Man sieht es, man fühlt
es: Dieser April ist alles andere als ein schlechter Scherz.
Die Temperaturen steigen noch schneller als die Mieten. Die
spargellangen, hellen Tage ähneln immer mehr den bleichen Gesichtern
auf der kümmerlich besetzten Oppositionsbank im Bundestag während
der präpotenten Regierungserklärung. Und die Erdbeeren? So gross
und prall wie das Ego von Sigmar Gabriel oder die fast richtig
deklarierten Bio-Ostereier aus Mecklenburg,
Irrglaube,
Triebe, Hoffnung, Selbstzweifel: Es liegt etwas in der Luft.
Zum Beispiel das: Schwaden aus fermentiertem Testosteron und
flirrenden Grillwurstpartikeln, welche über unseren japsenden
Metropolen wabern. Laut Bundesimmissionsgesetz steht der Grenzwert
für die Feinschweissbelastung bei 50 Joggern pro Kubikmeter
Stadtluft. Wird er häufiger als 35-mal pro Jahr überschritten,
wird ein Aktionsplan erstellt. Um die Ausdünstungsgrenzwerte
zu senken, greifen manche Gemeinden mittlerweise zu rigorosen
Massnahmen. So werden die Innenstädte zurzeit mit sogenannten
Joggerscheuchen plakatiert, auf denen feist grinsende Politikerfratzen
und dadaistische Losungen müffelnde Freizeitsportler und Europaskeptiker
aus dem Tritt bringen sollen.

Die
Massnahme wirkt. Viele Jogger verlieren schnell die Orientierung,
torkeln sabbernd zum nächstliegenden Stammtisch der AfD, wo
man sie mit Schauermärchen vom bösen EU-Wolf reanimiert. Andere
meiden konsequent die Zentren, transpirieren lieber in endlosen
Kassenschlangen der Gartenbaumärkte oder studieren Gebrauchsanweisungen
für selbstabschaltende Kaffeemaschinen aus Brüssel.
Die
Blümchen in den Schlaglöchern, die Zahl der Plastiktütenverordnungen
und Selbstanzeigen, die Wut über die Windkraftanlagen im grün-roten
Ländle - alles spriesst, knospet und wächst in schönster Pracht.
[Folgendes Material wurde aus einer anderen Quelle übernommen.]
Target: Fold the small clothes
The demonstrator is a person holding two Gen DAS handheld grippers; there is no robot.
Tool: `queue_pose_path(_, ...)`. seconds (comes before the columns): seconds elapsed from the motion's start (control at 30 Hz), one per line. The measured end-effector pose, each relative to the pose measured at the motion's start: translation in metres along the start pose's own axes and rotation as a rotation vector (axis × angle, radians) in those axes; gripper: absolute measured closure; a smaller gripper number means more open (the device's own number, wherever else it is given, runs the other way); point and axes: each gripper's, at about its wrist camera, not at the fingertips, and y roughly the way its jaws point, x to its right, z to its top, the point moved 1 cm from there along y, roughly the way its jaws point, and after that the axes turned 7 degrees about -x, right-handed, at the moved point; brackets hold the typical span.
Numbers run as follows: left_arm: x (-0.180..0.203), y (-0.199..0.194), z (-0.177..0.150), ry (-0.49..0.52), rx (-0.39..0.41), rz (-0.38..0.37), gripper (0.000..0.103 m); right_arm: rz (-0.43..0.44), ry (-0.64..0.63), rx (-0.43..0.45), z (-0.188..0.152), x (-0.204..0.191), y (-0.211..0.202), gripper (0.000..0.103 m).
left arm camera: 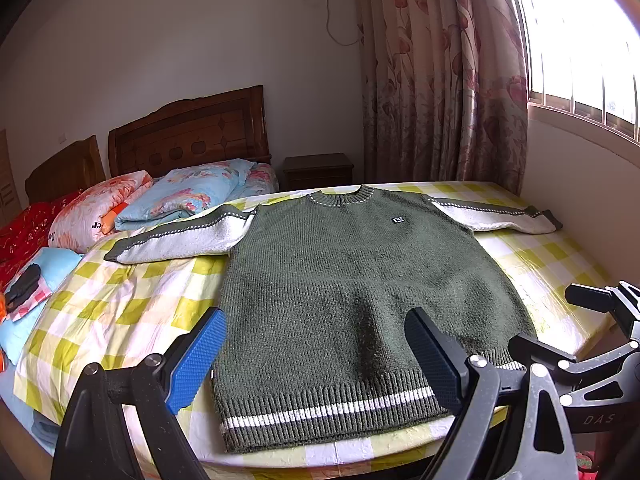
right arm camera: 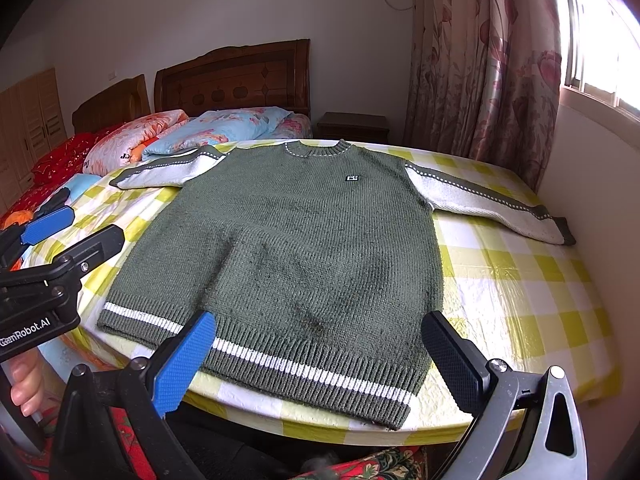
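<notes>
A dark green knitted sweater [left arm camera: 340, 276] [right arm camera: 296, 240] lies flat and face up on a bed with a yellow-and-white checked sheet [left arm camera: 120, 304] [right arm camera: 520, 300]. Both white sleeves are spread out sideways, and the white-striped hem is nearest me. My left gripper [left arm camera: 316, 316] [right arm camera: 96, 222] hovers over the hem's left part, open, with nothing between its blue and black pads. My right gripper [right arm camera: 320, 320] [left arm camera: 548, 320] hovers over the hem's right part, also open and holding nothing. A person's hand [right arm camera: 24, 380] grips the left handle.
Folded floral quilts and pillows [left arm camera: 180, 196] [right arm camera: 224, 128] are piled at the far left by wooden headboards [left arm camera: 188, 136]. A nightstand [left arm camera: 318, 170] and curtains [left arm camera: 440, 72] stand behind the bed. The wall [right arm camera: 592, 184] touches the right sleeve's cuff. A dark object [left arm camera: 24, 286] lies on a light blue cloth.
</notes>
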Motion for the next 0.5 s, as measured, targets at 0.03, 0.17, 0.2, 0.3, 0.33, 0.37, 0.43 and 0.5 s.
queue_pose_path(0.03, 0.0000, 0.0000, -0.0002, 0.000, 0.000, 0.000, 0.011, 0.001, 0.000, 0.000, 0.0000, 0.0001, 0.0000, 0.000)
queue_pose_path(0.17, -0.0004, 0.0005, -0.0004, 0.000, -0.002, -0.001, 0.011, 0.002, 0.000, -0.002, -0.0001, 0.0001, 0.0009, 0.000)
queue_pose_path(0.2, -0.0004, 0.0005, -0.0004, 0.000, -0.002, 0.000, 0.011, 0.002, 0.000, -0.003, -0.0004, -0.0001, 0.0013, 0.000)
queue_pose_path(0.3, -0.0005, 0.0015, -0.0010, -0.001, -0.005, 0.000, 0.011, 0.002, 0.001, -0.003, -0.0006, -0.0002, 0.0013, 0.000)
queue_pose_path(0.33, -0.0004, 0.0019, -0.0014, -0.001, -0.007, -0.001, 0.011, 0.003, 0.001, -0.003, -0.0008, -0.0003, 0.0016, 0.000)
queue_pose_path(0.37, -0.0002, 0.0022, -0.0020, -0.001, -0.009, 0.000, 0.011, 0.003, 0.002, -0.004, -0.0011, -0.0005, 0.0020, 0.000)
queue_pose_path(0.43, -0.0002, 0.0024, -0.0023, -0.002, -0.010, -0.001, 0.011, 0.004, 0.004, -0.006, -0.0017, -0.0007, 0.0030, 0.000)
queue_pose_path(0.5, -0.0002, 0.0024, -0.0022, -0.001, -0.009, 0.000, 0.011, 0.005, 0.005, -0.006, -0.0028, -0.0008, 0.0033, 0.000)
Überall. Selbst in den Gesichtern. Die Umfrage eines angesehenen
Biologen-Fachmagazins ergab: Ein Mann mit Vollbart hat in einer
Gruppe glatt rasierter Geschlechtsgenossen die besten Chancen
bei Frauen. Das Alleinstellungsmerkmal mache den Bärtigen ungemein
attraktiv, heisst es. Die Sozialdemokraten haben diesen evolutionären
Trend längst für sich entdeckt. Man denke nur an Karl Marx oder
Rudolf Scharping. Alles Womanizer. Bei den anstehenden Wahlen
zum europäischen Parlament schicken sie nun ihren Top-Bartmann
Martin Schulz ins Rennen, eine Art Wolfgang Thierse unter den
Euro-Hipstern. Seinem virilen Anlitz entkommt man derzeit nicht.
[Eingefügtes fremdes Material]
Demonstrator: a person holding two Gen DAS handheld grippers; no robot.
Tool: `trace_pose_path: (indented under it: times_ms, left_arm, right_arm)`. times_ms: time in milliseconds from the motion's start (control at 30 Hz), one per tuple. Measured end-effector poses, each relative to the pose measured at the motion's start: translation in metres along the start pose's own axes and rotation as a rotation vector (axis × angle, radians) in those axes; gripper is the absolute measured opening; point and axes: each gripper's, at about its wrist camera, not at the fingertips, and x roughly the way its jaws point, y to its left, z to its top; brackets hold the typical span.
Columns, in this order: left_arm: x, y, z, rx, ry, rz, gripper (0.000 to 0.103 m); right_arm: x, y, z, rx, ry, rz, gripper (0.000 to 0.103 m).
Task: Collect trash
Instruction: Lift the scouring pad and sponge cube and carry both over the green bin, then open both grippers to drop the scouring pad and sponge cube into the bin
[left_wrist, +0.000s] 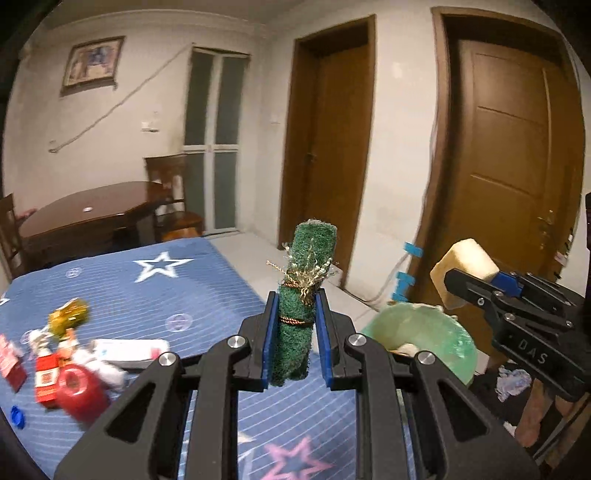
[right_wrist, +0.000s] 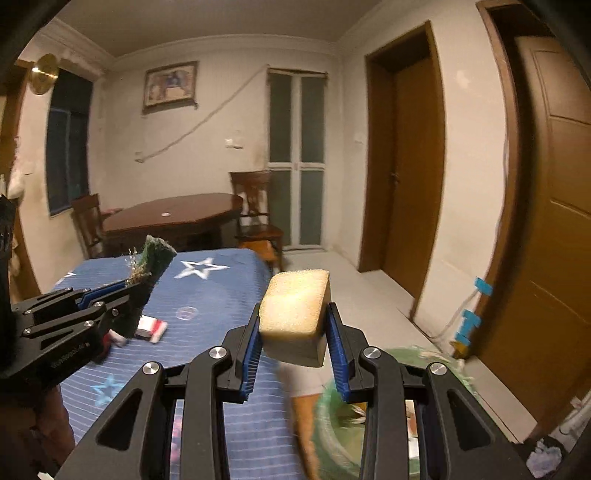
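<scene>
Both grippers loaded, bin not yet reached.
Left gripper (left_wrist: 294, 334) is clamped on the upright green roll (left_wrist: 301, 306); right gripper (right_wrist: 293, 341) pinches the yellow sponge (right_wrist: 295, 314) by its lower end. The green-lined bin (left_wrist: 424, 332) sits just right of the left gripper and below the right one. Risk: the sponge slips free, or an early release drops it on the floor.

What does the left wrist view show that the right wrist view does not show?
Only the left wrist view shows the red cup, the red packs and the gold wrapper on the bed. Only the right wrist view shows the dark window. Both show the left gripper shut on the green roll, the right gripper shut on the sponge, the green bin and the blue bed.
</scene>
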Motion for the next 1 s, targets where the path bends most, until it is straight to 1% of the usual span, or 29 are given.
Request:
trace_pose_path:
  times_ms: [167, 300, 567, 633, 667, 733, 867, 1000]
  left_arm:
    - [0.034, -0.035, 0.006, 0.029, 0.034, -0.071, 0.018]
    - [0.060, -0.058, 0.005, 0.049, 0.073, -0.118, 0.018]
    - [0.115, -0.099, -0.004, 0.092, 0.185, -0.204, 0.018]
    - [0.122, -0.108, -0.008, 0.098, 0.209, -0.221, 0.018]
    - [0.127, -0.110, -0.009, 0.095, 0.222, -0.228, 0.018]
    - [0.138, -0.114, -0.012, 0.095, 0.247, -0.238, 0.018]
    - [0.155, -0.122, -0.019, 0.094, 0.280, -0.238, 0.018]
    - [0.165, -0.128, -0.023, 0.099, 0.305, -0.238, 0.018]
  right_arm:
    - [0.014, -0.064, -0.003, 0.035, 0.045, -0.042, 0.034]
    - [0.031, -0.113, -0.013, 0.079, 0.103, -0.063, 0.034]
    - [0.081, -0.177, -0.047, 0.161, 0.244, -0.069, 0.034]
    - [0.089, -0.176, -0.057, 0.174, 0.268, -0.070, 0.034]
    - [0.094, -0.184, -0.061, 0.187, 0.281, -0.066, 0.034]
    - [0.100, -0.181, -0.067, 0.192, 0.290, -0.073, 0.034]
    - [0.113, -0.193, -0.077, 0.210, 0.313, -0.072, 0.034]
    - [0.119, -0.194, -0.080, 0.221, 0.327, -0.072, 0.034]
Schulz ist der sexy Posterboy der Sozen, die Girls liegen ihm
zu Barte.

Wer
aber als Mann keinen üppigen Frühlingsbart aufweisen kann, der
versucht es mal mit Transgender. Erst vertikutiert man gemütlich
seinen Rasen, probiert im Anschluss ein neues Spargelrezept
nach Tim Mälzer, um sich dann nach indischem Vorbild als drittes
Geschlecht anerkennen zu lassen. Ganz ehrlich, Jungs: Das nimmt
Druck aus dem Kessel und ist gesünder als Joggen im Feinstaub.